What to do
From the listing that follows, output everything exactly except the pictures.

Data section
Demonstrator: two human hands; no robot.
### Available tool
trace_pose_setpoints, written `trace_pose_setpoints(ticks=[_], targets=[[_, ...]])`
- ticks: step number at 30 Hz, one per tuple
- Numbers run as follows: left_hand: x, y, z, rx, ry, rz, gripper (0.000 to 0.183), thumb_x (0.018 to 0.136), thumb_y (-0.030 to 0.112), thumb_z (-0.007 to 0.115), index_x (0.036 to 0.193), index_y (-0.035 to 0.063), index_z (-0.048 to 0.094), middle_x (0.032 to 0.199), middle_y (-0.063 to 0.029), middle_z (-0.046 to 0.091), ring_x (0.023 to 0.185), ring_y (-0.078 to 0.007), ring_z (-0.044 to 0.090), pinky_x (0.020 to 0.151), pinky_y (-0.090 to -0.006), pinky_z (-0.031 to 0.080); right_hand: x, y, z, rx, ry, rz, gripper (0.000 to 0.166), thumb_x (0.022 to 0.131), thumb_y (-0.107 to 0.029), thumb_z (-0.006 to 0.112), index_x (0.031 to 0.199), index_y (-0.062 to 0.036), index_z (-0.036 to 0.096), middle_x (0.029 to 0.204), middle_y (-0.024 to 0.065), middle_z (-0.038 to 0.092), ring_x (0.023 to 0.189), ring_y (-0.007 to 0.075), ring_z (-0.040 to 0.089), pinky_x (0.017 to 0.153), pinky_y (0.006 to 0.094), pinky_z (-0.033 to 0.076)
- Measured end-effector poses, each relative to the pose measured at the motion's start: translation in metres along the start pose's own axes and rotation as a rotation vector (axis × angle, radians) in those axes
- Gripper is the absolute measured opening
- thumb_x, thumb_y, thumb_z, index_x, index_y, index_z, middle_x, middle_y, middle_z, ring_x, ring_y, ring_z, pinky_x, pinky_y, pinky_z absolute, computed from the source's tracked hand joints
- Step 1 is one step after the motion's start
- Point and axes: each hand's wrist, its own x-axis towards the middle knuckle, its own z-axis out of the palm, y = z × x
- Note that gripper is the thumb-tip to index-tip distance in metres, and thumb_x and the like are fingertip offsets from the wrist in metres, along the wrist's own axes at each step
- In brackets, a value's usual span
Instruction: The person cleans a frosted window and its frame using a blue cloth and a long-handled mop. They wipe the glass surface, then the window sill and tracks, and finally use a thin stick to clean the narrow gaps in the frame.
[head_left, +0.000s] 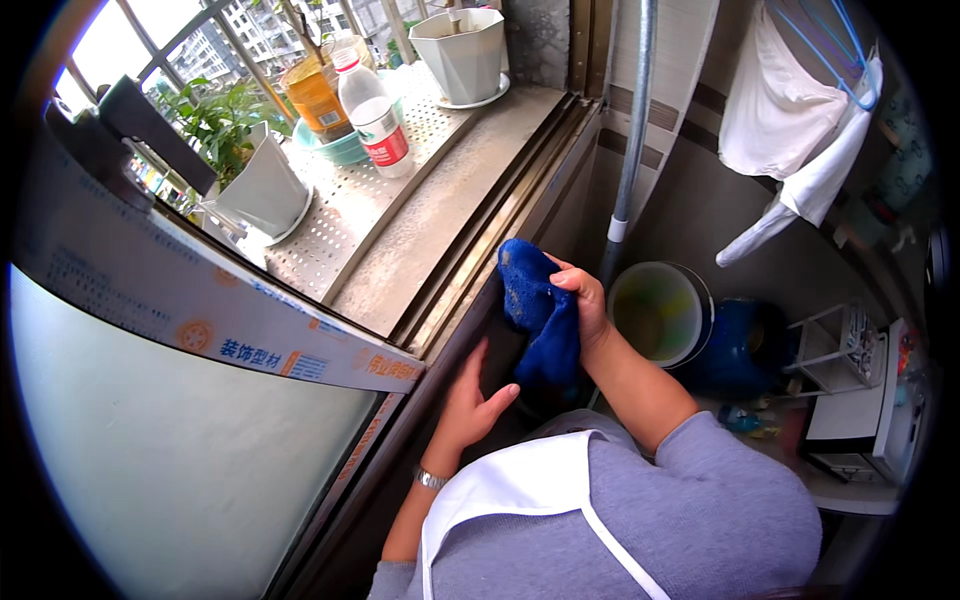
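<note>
A bunched blue cloth (536, 300), flecked with pale dirt, hangs from my right hand (587, 300), which grips its upper right side. The cloth is just inside the sliding-window track (480, 296), and its lower end drops toward a dark spot that I cannot make out. Lower left, my left hand (471, 409) holds nothing; thumb and fingers are spread beside the dark ledge under the window. A metal watch band (430, 478) circles the left wrist.
Outside the track, a perforated metal shelf (352, 217) bears potted plants and a plastic bottle (375, 120). A frosted sliding pane (187, 450) fills the left. At right are a vertical metal pole (636, 127), hanging white garments (780, 105), a white bucket (694, 322) and a blue container (739, 349).
</note>
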Motion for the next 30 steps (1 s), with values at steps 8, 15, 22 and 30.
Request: trace_pose_setpoints(ticks=[8,15,22,30], targets=[[0.039,-0.028,0.043,-0.742,-0.425,-0.178,0.046,0.088,0.018,0.054,0.127,-0.0035,0.041,0.118,-0.0077,0.053,0.104,-0.0125,0.05,0.093,-0.0271,0.037,-0.011,-0.014,-0.003,-0.086,-0.052,-0.184,0.029,0.07,-0.016,0.054,0.097,-0.0086,0.05,0.088,0.0046,0.057,0.077,0.0126,0.055,0.073,0.0243,0.046],[0.036,-0.005,0.023,-1.031,-0.231,-0.17,0.031,0.09,0.013,0.047,0.115,-0.0028,0.051,0.108,-0.009,0.06,0.095,-0.0151,0.057,0.088,-0.0285,0.043,-0.001,-0.054,-0.047,-0.496,0.035,-0.511,0.021,0.076,-0.007,0.056,0.094,-0.0086,0.046,0.084,-0.0011,0.05,0.077,0.0056,0.048,0.074,0.0203,0.041],[0.063,0.058,0.011,-1.182,-0.352,0.086,0.062,0.082,0.027,0.062,0.129,-0.0035,0.035,0.126,-0.0127,0.047,0.115,-0.0209,0.047,0.1,-0.0336,0.033,0.035,-0.084,-0.05,-0.96,0.152,-0.758,0.034,0.074,-0.009,0.064,0.101,-0.0028,0.045,0.09,0.001,0.049,0.085,0.0079,0.047,0.081,0.0233,0.039],[0.156,0.088,0.056,-0.769,-0.092,0.119,0.045,0.082,0.006,0.06,0.123,-0.002,0.042,0.114,-0.0068,0.054,0.101,-0.0123,0.051,0.091,-0.0276,0.039,0.12,-0.156,-0.04,-1.834,0.417,-0.868,0.078,0.073,-0.02,0.062,0.135,0.0009,0.019,0.111,0.0292,0.052,0.102,0.0403,0.053,0.089,0.0398,0.041]])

Task result
Demonstrator: two human hands; no robot.
### Available tool
trace_pose_setpoints, written `trace_pose_setpoints(ticks=[_], targets=[[_, ...]])`
- ticks: step number at 30 Hz, one per tuple
- Numbers run as follows: left_hand: x, y, z, rx, ry, rz, gripper (0.000 to 0.183), thumb_x (0.018 to 0.136), thumb_y (-0.030 to 0.112), thumb_z (-0.007 to 0.115), index_x (0.036 to 0.193), index_y (-0.035 to 0.063), index_z (-0.048 to 0.094), middle_x (0.032 to 0.199), middle_y (-0.063 to 0.029), middle_z (-0.046 to 0.091), ring_x (0.023 to 0.185), ring_y (-0.078 to 0.007), ring_z (-0.044 to 0.090), pinky_x (0.020 to 0.151), pinky_y (-0.090 to -0.006), pinky_z (-0.031 to 0.080); right_hand: x, y, z, rx, ry, rz, gripper (0.000 to 0.166), thumb_x (0.022 to 0.131), thumb_y (-0.107 to 0.029), thumb_z (-0.006 to 0.112), index_x (0.031 to 0.199), index_y (-0.062 to 0.036), index_z (-0.036 to 0.096), middle_x (0.029 to 0.204), middle_y (-0.024 to 0.065), middle_z (-0.038 to 0.092), ring_x (0.023 to 0.189), ring_y (-0.007 to 0.075), ring_z (-0.040 to 0.089), pinky_x (0.017 to 0.153), pinky_y (0.006 to 0.094), pinky_z (-0.033 to 0.076)
- Measured end-effector poses, each relative to the pose measured at the motion's start: translation in metres along the start pose's own axes and rotation as a rotation vector (axis × angle, radians) in those axes
- Gripper is the absolute measured opening
- thumb_x, thumb_y, thumb_z, index_x, index_y, index_z, middle_x, middle_y, middle_z, ring_x, ring_y, ring_z, pinky_x, pinky_y, pinky_z absolute, computed from the source's tracked hand joints
- Step 1 is one step after the motion's start
- Point and axes: each hand's wrist, its own x-axis towards the middle knuckle, its own z-axis out of the palm, y = z × x
- Note that gripper is the thumb-tip to index-tip distance in metres, and thumb_x and the like are fingertip offsets from the wrist in metres, along the wrist's own axes at each step
- In brackets, a value's usual span
Instruction: The person cleans a frosted window and its frame using a blue cloth and a long-handled mop. They wipe the glass surface, then the window sill and tracks, and finally use a thin stick to clean the narrow gaps in the frame.
[head_left, +0.000s] 
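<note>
A bunched blue cloth (536, 300), flecked with pale dirt, hangs from my right hand (587, 300), which grips its upper right side. The cloth is just inside the sliding-window track (480, 296), and its lower end drops toward a dark spot that I cannot make out. Lower left, my left hand (471, 409) holds nothing; thumb and fingers are spread beside the dark ledge under the window. A metal watch band (430, 478) circles the left wrist.
Outside the track, a perforated metal shelf (352, 217) bears potted plants and a plastic bottle (375, 120). A frosted sliding pane (187, 450) fills the left. At right are a vertical metal pole (636, 127), hanging white garments (780, 105), a white bucket (694, 322) and a blue container (739, 349).
</note>
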Motion for the next 30 steps (1 s), with values at steps 8, 15, 22 and 30.
Request: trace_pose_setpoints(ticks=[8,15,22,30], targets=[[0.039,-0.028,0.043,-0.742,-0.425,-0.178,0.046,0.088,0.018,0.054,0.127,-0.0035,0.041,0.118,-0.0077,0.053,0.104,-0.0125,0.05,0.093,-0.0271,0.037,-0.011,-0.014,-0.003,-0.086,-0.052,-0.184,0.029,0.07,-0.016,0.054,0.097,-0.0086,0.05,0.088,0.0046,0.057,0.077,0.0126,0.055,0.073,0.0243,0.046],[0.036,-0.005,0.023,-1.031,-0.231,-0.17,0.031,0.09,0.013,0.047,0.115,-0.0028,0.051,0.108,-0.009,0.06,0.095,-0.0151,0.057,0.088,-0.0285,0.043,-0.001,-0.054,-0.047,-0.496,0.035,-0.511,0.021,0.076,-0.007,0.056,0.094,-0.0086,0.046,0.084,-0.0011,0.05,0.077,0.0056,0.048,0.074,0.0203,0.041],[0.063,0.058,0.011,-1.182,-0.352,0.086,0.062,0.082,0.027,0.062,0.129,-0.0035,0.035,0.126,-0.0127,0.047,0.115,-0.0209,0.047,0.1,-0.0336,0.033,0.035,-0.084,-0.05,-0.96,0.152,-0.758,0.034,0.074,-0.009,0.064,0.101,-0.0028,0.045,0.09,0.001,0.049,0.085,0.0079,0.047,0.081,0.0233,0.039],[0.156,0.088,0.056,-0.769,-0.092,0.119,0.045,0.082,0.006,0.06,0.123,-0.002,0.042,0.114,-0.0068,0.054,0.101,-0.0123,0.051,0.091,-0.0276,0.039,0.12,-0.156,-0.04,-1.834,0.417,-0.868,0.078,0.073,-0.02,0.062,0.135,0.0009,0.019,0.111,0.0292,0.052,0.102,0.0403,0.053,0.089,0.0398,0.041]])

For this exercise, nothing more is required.